## What to produce
From the data below, return the exact lines starting at the line containing "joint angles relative" and ending at the line containing "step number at", both included, and nothing else.

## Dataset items
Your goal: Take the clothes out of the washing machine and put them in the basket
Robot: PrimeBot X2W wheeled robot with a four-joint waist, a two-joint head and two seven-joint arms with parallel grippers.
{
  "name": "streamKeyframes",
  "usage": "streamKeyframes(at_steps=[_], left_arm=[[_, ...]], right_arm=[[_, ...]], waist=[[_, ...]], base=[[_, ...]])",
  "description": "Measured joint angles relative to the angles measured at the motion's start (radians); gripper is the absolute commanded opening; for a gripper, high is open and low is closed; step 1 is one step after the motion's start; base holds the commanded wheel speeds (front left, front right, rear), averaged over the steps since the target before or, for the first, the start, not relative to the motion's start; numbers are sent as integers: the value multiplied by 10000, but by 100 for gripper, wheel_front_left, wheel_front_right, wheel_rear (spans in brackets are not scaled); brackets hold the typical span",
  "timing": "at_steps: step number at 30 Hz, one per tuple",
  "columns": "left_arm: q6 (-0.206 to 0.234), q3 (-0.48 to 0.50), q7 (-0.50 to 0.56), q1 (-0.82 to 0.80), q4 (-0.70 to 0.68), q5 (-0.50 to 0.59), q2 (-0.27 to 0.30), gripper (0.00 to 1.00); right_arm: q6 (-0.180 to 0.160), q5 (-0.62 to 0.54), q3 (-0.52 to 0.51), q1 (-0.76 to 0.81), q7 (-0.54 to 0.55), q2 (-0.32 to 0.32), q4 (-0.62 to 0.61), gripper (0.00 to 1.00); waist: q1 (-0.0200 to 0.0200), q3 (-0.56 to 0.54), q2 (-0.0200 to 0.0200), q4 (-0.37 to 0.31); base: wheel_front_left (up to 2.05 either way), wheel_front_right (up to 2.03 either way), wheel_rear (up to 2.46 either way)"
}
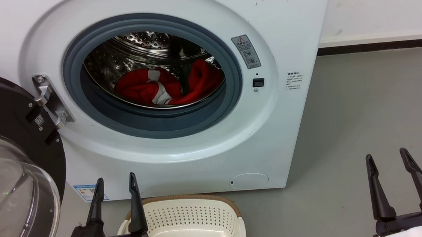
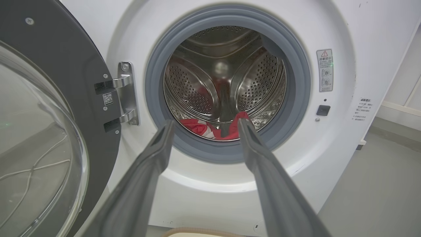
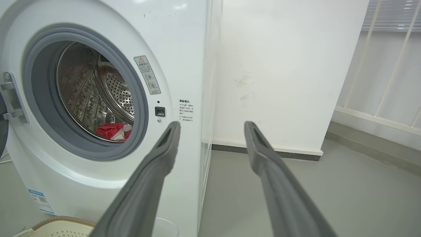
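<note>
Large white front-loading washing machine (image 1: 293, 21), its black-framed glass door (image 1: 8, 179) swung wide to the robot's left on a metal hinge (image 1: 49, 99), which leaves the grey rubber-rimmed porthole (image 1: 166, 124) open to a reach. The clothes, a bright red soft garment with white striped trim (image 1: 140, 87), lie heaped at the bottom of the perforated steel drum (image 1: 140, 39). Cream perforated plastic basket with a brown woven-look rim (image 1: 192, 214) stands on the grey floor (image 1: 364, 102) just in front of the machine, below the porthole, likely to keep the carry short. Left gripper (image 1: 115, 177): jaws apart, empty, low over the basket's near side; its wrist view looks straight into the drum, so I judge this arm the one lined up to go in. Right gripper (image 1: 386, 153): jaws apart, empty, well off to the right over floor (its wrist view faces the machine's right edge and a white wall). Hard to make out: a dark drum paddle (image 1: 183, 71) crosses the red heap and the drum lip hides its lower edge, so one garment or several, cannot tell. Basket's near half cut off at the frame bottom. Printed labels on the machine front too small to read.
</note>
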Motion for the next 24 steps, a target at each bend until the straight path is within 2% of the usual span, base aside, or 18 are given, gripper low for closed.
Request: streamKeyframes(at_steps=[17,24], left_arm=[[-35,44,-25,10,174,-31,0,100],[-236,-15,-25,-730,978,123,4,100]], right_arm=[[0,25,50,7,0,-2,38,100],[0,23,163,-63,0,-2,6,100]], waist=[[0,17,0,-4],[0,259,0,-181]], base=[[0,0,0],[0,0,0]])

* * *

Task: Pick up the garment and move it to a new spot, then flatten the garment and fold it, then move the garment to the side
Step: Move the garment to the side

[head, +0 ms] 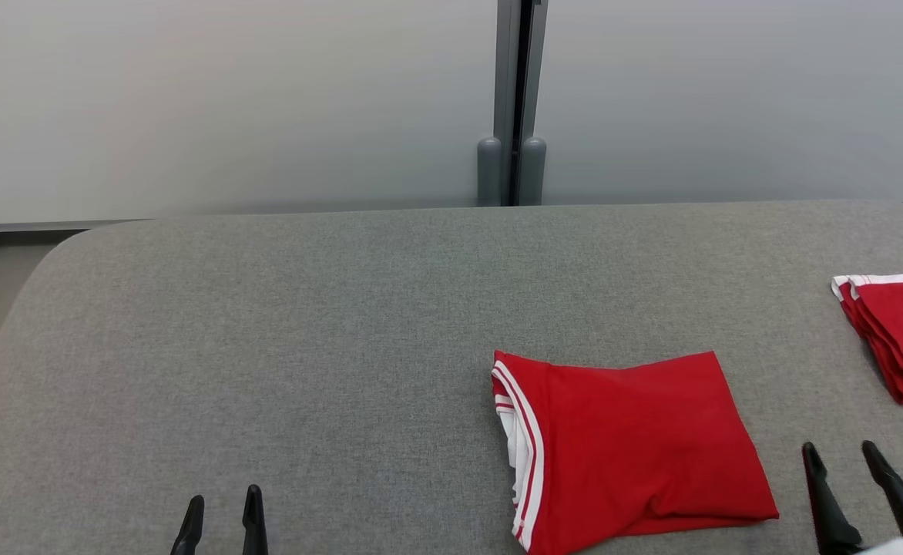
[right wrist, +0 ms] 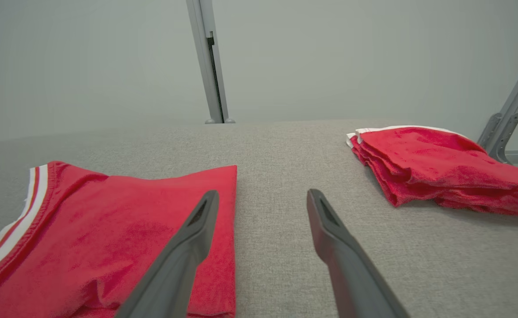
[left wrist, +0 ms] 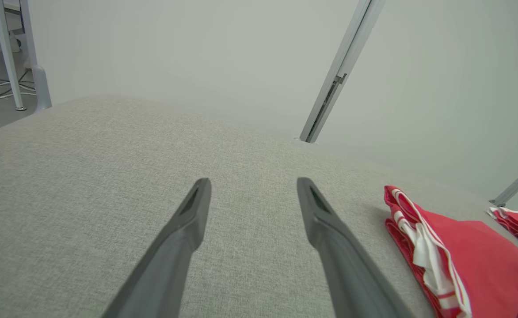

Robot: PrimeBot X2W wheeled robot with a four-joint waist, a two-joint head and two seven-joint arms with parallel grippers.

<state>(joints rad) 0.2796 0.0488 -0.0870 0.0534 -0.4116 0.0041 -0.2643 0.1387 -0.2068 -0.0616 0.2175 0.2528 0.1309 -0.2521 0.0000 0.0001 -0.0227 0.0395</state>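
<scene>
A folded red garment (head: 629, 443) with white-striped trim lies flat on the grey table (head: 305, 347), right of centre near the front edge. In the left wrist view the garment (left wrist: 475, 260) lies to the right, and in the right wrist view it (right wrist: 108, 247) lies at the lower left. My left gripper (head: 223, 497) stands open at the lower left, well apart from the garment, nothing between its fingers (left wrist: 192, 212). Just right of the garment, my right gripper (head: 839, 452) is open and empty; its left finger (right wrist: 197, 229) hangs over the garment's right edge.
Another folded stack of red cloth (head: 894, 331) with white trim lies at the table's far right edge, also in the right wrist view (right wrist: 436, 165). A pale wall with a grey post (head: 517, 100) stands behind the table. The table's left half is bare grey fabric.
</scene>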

## Task result
  "description": "Measured joint angles relative to the angles measured at the motion's start (radians); gripper is the absolute commanded opening; for a gripper, high is open and low is closed; step 1 is one step after the motion's start; base holds the commanded wheel speeds (front left, front right, rear), averaged over the steps since the target before or, for the first, the start, not relative to the motion's start; numbers are sent as integers: the value multiplied by 10000, but by 100 for gripper, wheel_front_left, wheel_front_right, wheel_rear (spans in brackets are not scaled); brackets hold the typical span",
  "timing": "at_steps: step number at 30 Hz, one per tuple",

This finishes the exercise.